Une enquête déclenchée par hasard
Tout a commencé par un contrôle de routine. Début avril, à la gare Matabiau de Toulouse, des policiers ont découvert une arme de type Glock dans un véhicule. Surprise : l'objet était beaucoup plus léger qu'une arme classique. L'analyse a rapidement confirmé l'hypothèse : le pistolet avait été fabriqué avec une imprimante 3D, à partir de matériaux polymères. Dans les semaines suivantes, d'autres armes similaires ont été saisies dans plusieurs affaires, notamment liées à des trafics de stupéfiants ou des vols de véhicules.
Remontée vers le Béarn
Les enquêteurs ont progressivement remonté la piste jusqu'au Béarn. Grâce à des empreintes ADN retrouvées sur plusieurs armes, ils ont identifié les suspects et localisé leur base : un garage loué à Soumoulou. Lors de la perquisition, ils ont découvert une véritable organisation artisanale : une imprimante 3D pour produire les pièces, un espace de montage, et même de quoi gérer les munitions. Une installation à petite échelle, mais suffisamment structurée pour produire en série.
Des ventes discrètes mais efficaces
Les armes étaient vendues via internet, parfois sur des messageries cryptées, puis livrées dans des casiers automatiques, des « lockers », comme de simples colis. Selon les enquêteurs, ces pistolets pouvaient être écoulés autour de 300 euros pièce. Une trentaine d'armes auraient ainsi été produites et distribuées. Un mode opératoire qui montre la facilité d'accès à ce type de fabrication.
Mise en examen et détention
Les suspects sont mis en examen pour infractions à la législation sur les armes. Deux d'entre eux ont été placés en détention provisoire. Selon les premiers éléments, ils auraient produit plusieurs dizaines de pistolets, ensuite écoulés entre Pau et Toulouse, indique le journal Nouvelle Aquitaine.

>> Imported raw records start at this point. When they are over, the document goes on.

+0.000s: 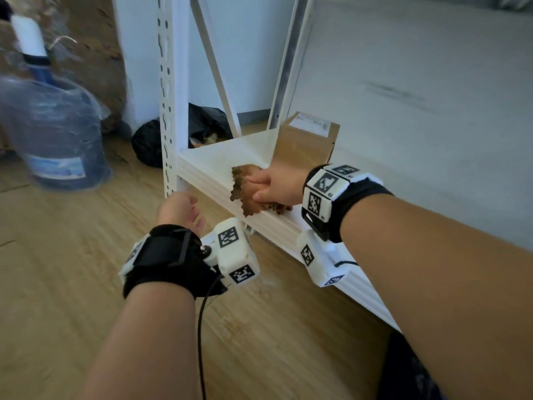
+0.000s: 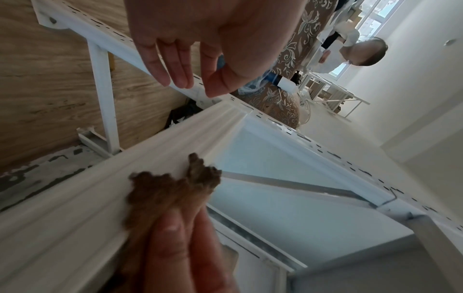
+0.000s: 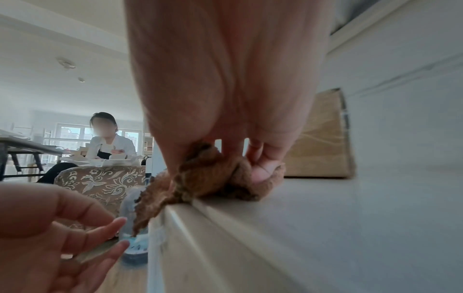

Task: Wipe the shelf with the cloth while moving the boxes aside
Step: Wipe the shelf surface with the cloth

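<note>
The cloth (image 1: 248,187), brown and bunched in the right hand (image 1: 277,184), sits at the shelf (image 1: 219,151) front edge, frame centre; a cardboard box (image 1: 307,140) stands just behind. Half the cloth overhangs, so I reckon it could slip off. Wooden floor, a water jug (image 1: 57,134) upper left. In the left wrist view the left hand (image 2: 200,49), top centre, hangs relaxed, holding nothing. In the right wrist view a seated person (image 3: 105,142) is at middle left.

Brown fuzzy cloth (image 1: 245,192) bunched at white shelf (image 1: 213,160) front edge, frame center; cardboard box (image 1: 305,137) upright behind, center-right.
</note>
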The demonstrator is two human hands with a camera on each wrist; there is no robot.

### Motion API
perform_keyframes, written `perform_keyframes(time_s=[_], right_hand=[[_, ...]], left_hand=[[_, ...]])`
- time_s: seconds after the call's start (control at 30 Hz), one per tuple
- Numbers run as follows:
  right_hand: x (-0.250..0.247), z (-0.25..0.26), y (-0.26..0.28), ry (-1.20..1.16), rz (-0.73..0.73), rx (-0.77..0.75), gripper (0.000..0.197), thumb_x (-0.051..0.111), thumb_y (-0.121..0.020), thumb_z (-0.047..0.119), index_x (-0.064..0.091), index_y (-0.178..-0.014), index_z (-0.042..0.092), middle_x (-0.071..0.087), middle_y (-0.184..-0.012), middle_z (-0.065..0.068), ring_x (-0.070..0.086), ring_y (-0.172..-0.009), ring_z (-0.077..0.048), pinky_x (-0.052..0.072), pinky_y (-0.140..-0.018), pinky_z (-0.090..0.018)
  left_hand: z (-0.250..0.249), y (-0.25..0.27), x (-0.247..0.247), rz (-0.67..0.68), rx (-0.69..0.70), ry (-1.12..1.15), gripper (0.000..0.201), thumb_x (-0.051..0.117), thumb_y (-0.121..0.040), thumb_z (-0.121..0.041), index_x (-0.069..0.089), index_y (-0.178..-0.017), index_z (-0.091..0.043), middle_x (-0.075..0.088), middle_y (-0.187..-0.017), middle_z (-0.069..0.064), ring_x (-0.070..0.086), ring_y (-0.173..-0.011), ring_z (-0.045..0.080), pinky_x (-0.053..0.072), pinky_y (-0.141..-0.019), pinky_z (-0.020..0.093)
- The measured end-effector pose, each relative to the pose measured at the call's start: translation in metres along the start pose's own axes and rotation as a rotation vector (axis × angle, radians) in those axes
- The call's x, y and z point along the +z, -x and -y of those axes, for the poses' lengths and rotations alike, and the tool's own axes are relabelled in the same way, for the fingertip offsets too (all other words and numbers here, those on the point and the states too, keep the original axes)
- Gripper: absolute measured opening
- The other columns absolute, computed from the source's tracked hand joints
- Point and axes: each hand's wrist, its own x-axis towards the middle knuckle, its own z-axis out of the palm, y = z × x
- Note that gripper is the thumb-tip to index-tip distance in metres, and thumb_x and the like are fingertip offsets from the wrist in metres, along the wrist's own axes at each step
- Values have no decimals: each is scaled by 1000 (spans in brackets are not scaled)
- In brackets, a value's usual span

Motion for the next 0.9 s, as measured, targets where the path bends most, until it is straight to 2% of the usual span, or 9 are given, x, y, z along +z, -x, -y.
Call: perform_keyframes(time_s=[0.07, 0.13, 0.27, 0.4, 0.5, 0.6, 0.73, 0.83, 0.9], right_hand=[[5, -11, 20, -17, 1, 27, 51, 51, -96, 32, 39, -146, 25, 47, -144, -4, 45, -129, -22, 34, -105, -28], [10, -23, 42, -23, -1, 51, 51, 51, -96, 34, 39, -145, 27, 47, -144, -4, 46, -129, -22, 34, -103, -27], [22, -50, 88, -59, 11, 141, 52, 52, -93, 41, 40, -143, 34, 46, -144, -5, 44, -130, -27, 35, -106, -30], [31, -78, 136, -135, 28, 223, 51, 53, -93, 41, 41, -143, 36, 46, -146, -4, 43, -131, -25, 33, -106, -30], [37, -104, 165, -168, 30, 321, 51, 52, -94, 41, 39, -143, 38, 46, -146, -3, 50, -126, -23, 37, -103, -28], [39, -127, 180, -197, 24, 438, 51, 50, -94, 43, 36, -144, 38, 53, -139, -5, 65, -95, -20, 47, -80, -21], [32, -149, 175, -160, 40, 523, 56, 49, -93, 48, 33, -146, 38, 62, -126, -1, 64, -69, -11, 51, -79, -21], [22, -148, 162, -229, 74, 512, 61, 54, -91, 44, 31, -147, 38, 63, -126, -5, 64, -61, -8, 45, -51, -7], [17, -140, 152, -208, 67, 464, 61, 56, -92, 41, 32, -148, 34, 53, -139, -5, 65, -68, -10, 40, -50, -3]], left_hand=[[3, 6, 6, 36, 31, -13, 36, 39, -100, -5, 48, -134, -2, 56, -122, 11, 49, -127, 18, 40, -109, 36], [4, 12, 11, 50, 57, -37, 35, 41, -99, -7, 50, -132, -3, 55, -104, 7, 51, -120, 17, 42, -107, 37], [-1, 27, 19, 26, 51, -48, 40, 52, -90, -13, 58, -130, -14, 57, -97, 0, 56, -99, 14, 48, -73, 29], [-2, 44, 29, 19, 91, -54, 39, 55, -86, -12, 62, -124, -17, 58, -87, -2, 58, -87, 10, 45, -62, 26], [0, 54, 36, -3, 130, -33, 34, 55, -86, -10, 62, -119, -17, 60, -96, 0, 58, -91, 13, 47, -65, 24], [1, 55, 41, 9, 118, -19, 26, 56, -86, -10, 63, -110, -19, 60, -91, -1, 59, -97, 13, 49, -68, 25], [9, 52, 49, 117, 168, -46, 23, 45, -95, -4, 61, -91, -19, 53, -85, -3, 52, -99, 13, 45, -82, 26], [10, 51, 51, 139, 206, -51, 29, 44, -97, -6, 62, -116, -16, 56, -95, -2, 52, -101, 12, 43, -85, 25], [9, 47, 54, 151, 211, -49, 35, 45, -96, -6, 59, -127, -15, 57, -100, 0, 54, -102, 12, 44, -83, 25]])
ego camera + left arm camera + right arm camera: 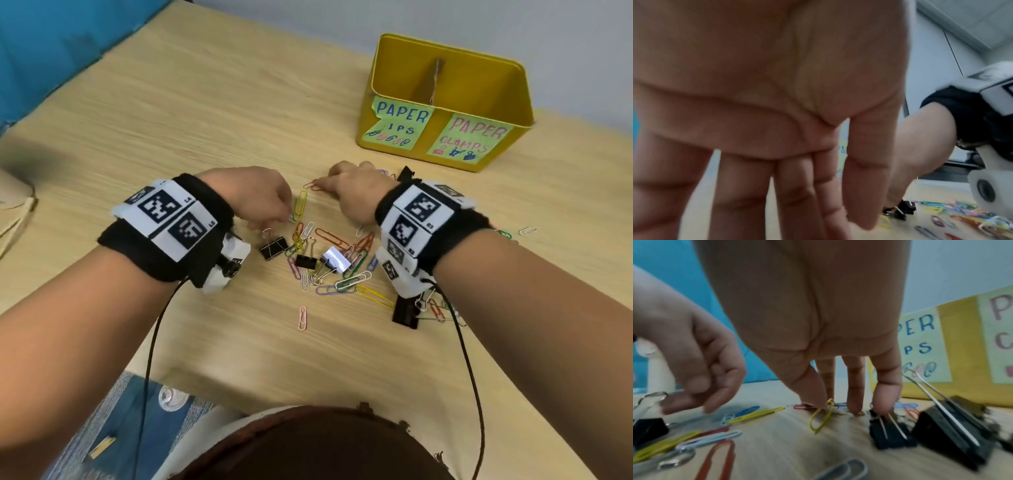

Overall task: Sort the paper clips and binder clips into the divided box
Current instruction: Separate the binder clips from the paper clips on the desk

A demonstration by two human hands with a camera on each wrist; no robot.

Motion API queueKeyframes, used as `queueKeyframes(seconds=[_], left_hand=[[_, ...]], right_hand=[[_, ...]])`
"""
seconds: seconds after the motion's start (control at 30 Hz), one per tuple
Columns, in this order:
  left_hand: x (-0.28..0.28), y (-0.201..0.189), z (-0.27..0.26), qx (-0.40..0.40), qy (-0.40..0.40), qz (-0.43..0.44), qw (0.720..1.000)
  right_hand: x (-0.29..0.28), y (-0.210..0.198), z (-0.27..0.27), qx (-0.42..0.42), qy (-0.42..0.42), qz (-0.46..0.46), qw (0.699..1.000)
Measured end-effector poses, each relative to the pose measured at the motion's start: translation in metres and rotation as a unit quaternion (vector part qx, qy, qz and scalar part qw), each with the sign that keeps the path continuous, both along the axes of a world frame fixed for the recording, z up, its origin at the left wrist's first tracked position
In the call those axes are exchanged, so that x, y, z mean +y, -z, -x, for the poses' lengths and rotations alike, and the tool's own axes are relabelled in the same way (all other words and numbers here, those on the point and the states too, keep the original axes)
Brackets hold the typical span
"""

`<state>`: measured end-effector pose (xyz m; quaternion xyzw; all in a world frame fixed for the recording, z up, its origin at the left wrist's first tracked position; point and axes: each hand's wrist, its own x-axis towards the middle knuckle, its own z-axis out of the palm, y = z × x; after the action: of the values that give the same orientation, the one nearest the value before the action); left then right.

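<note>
The yellow divided box (496, 102) stands at the back right, with a green "paper clips" label (397, 125) on its left half and a pink "paper clamps" label (472, 137) on its right. A pile of coloured paper clips (329, 260) and black binder clips (274, 246) lies between my wrists. My left hand (274, 219) hovers over the pile's left edge, fingers loose and holding nothing. My right hand (838, 405) has its fingertips down on the table. Its thumb and forefinger pinch a yellow paper clip (822, 417), whose far end is raised. Its little finger touches a small black binder clip (888, 433).
A larger black binder clip (949, 434) lies right of my right hand, in front of the box. Another binder clip (406, 313) sits under my right wrist. Stray clips (527, 230) lie further right. A pale cord (17, 212) runs at the table's left edge.
</note>
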<state>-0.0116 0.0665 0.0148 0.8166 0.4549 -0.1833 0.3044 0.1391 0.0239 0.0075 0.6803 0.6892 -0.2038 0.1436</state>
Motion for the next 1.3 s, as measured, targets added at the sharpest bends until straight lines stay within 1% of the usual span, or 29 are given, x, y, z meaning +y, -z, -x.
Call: queueKeyframes(seconds=[0.03,0.1,0.17,0.2,0.3,0.33,0.4,0.47,0.53,0.6,0.63,0.7,0.73,0.8,0.87,0.9,1.0,1.07,1.13,1.2,1.23,1.3], left_hand=[[0.003,0.0,0.002,0.0,-0.003,-0.036,0.999],[0.006,0.003,0.004,-0.004,-0.011,-0.087,0.996],[0.005,0.007,0.0,0.001,0.001,-0.07,0.998],[0.004,0.007,-0.006,0.01,0.016,-0.057,0.998],[-0.001,0.01,-0.03,0.031,0.071,-0.06,0.995],[-0.002,0.01,-0.036,0.029,0.082,-0.061,0.994],[-0.004,0.01,-0.046,0.022,0.108,-0.066,0.992],[-0.006,0.013,-0.051,0.015,0.127,-0.066,0.99],[-0.007,0.015,-0.054,-0.005,0.12,-0.057,0.991],[-0.008,0.017,-0.057,-0.031,0.094,-0.024,0.995],[-0.009,0.017,-0.058,-0.043,0.079,0.003,0.996],[-0.012,0.015,-0.061,-0.048,0.078,0.037,0.995],[-0.014,0.014,-0.062,-0.039,0.098,0.026,0.994],[-0.019,0.015,-0.067,-0.024,0.148,-0.029,0.988],[-0.024,0.018,-0.071,-0.026,0.177,-0.07,0.981],[-0.025,0.02,-0.072,-0.028,0.178,-0.075,0.981],[-0.026,0.023,-0.07,-0.035,0.158,-0.087,0.983],[-0.025,0.022,-0.068,-0.043,0.144,-0.09,0.984],[-0.021,0.019,-0.067,-0.054,0.124,-0.067,0.988],[-0.01,0.013,-0.065,-0.083,0.078,-0.022,0.993],[-0.003,0.009,-0.066,-0.113,0.046,0.001,0.993],[0.016,-0.006,-0.071,-0.191,-0.014,0.019,0.981]], right_hand=[[0.002,0.0,0.0,-0.011,-0.016,0.008,1.0],[0.004,-0.004,-0.004,0.005,0.016,-0.008,1.0],[0.005,-0.005,-0.007,0.028,0.051,-0.052,0.997],[0.005,-0.005,-0.006,0.026,0.046,-0.054,0.997],[0.003,-0.002,0.001,-0.023,0.011,0.011,1.0],[0.002,-0.002,0.002,-0.032,0.005,0.019,0.999],[0.001,0.0,-0.003,-0.031,-0.011,0.018,0.999],[-0.004,-0.002,-0.01,-0.017,0.003,0.006,1.0],[-0.008,-0.005,-0.022,0.022,0.051,0.006,0.998],[-0.015,-0.008,-0.032,0.077,0.097,0.02,0.992],[-0.018,-0.009,-0.036,0.083,0.1,0.029,0.991],[-0.026,-0.006,-0.04,0.046,0.064,0.04,0.996],[-0.03,-0.004,-0.039,0.027,0.045,0.034,0.998],[-0.034,0.001,-0.037,0.009,0.013,0.012,1.0],[-0.034,0.001,-0.036,0.008,0.016,0.01,1.0],[-0.034,0.001,-0.038,0.026,0.037,0.018,0.999],[-0.033,0.004,-0.047,0.131,0.127,0.044,0.982],[-0.034,0.006,-0.053,0.169,0.161,0.057,0.971],[-0.035,0.003,-0.059,0.21,0.196,0.061,0.956],[-0.033,-0.006,-0.068,0.267,0.215,0.03,0.939],[-0.03,-0.013,-0.072,0.296,0.218,0.006,0.93],[-0.019,-0.034,-0.081,0.339,0.23,-0.056,0.91]])
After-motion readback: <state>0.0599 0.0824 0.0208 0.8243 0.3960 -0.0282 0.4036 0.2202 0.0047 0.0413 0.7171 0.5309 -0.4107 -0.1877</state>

Une évolution inquiétante de la délinquance
Cette affaire illustre une évolution de la délinquance. Les armes imprimées en 3D, plus légères et potentiellement difficiles à tracer, apparaissent désormais dans des dossiers criminels en France. Dans ce dossier, plusieurs suspects étaient déjà connus des services de police. Certaines armes issues de cette fabrication ont été retrouvées dans des affaires distinctes, renforçant les inquiétudes des autorités sur la diffusion de ces équipements.